We manually construct a database of active short selling campaigns by hedge funds from media reports. We identify 252 campaigns from 1996 to 2015. Prior to 2008, the average number of campaigns was fewer than 10 per year. However, the number of campaigns has tripled since 2008, peaking with 45 in 2015. Campaigns feature a wide array of allegations; the most common are general overvaluation, problems with the industry/competitors, defective product/business model, and fraud.

Our analysis aims to shed light on the economic factors that influence the decisions of hedge funds to engage in active short selling. We first analyze the benefits associated with campaigns. Targets experience long-term abnormal returns of approximately -7% following the announcement of a campaign. The magnitude of this effect is significantly larger than abnormal returns associated with large changes in short interest.  In addition, active short selling is associated with various changes in the behavior of other stakeholders, potentially to the benefit of funds initiating campaigns. Specifically, campaigns are associated with an increase in aggregate short interest, a higher likelihood of litigation against targets, and an increase in media coverage, particularly for articles with a negative tone.

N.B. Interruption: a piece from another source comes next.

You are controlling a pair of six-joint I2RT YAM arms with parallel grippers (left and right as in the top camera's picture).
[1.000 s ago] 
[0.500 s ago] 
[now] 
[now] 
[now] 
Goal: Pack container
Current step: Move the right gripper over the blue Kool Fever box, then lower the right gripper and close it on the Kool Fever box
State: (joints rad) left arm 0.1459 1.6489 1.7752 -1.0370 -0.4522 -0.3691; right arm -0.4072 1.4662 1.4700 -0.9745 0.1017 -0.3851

Activists undertake the vast majority (82%) of campaigns in our sample. We find evidence of two mechanisms that potentially explain this difference in behavior between activist and non-activist hedge funds. First, activists likely face lower costs of public engagement because they already have reputations as confrontational investors. Second, because the investment strategy of activists focuses on identifying firms’ problems, they are more likely to uncover information that is conducive to active short selling campaigns. These findings highlight the role of access to activism technology for active short selling.